» **Aim of the exercise**
Scan the data below and copy each line where "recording" occurs.

» **Dataset excerpt**

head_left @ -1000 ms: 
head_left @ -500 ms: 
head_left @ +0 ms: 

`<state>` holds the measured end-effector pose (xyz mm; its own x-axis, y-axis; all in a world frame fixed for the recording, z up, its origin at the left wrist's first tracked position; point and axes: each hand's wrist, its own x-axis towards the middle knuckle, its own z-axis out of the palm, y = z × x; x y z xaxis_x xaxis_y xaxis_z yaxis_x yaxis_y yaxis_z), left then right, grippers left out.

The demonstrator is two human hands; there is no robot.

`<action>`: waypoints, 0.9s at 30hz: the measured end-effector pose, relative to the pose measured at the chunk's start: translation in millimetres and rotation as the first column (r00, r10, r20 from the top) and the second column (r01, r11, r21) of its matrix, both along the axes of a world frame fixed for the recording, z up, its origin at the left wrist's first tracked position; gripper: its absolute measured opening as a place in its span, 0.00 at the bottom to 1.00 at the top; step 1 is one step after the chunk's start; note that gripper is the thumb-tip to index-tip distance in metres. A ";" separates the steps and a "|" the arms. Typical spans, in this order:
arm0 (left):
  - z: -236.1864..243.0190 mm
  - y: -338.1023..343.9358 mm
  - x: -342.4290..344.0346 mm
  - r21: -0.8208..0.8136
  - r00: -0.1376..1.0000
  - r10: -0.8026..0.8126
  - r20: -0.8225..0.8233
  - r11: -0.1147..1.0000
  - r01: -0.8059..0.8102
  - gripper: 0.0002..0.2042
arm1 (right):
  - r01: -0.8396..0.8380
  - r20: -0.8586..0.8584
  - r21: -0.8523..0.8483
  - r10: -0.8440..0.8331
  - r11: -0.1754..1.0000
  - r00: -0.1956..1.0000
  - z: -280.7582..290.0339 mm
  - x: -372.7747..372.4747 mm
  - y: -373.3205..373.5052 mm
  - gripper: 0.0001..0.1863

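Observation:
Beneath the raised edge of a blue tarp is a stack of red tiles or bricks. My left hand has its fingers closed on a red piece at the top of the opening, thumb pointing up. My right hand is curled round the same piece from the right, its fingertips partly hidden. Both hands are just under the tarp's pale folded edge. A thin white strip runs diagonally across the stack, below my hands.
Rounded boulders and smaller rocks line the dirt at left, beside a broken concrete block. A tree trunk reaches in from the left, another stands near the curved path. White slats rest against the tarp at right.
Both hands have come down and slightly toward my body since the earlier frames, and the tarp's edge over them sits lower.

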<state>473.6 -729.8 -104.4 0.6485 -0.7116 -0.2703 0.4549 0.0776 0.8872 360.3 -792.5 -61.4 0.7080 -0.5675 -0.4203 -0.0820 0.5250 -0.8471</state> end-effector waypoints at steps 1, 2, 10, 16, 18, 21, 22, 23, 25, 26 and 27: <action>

» **Problem solution**
`<state>` holds the measured end-effector pose (xyz mm; its own x-axis, y-axis; all in a world frame fixed for the recording, z up, its origin at the left wrist's first tracked position; point and axes: each hand's wrist, its own x-axis towards the middle knuckle, its own z-axis out of the palm, y = z × x; x y z xaxis_x xaxis_y xaxis_z yaxis_x yaxis_y yaxis_z), left then right, grippers left out.
`<action>`: waypoints, 0.9s at 30hz: the measured end-effector pose, relative to the pose measured at the chunk's start: translation in millimetres and rotation as the first column (r00, r10, r20 from the top) and the second column (r01, r11, r21) of its matrix, both along the axes of a world frame fixed for the recording, z up, its origin at the left wrist's first tracked position; gripper: its absolute measured opening as a place in its span, 0.00 at the bottom to 1.00 at the top; step 1 is one step after the chunk's start; note that gripper is the thumb-tip to index-tip distance in metres. A ";" separates the steps and a "|" the arms. Typical spans, in this order:

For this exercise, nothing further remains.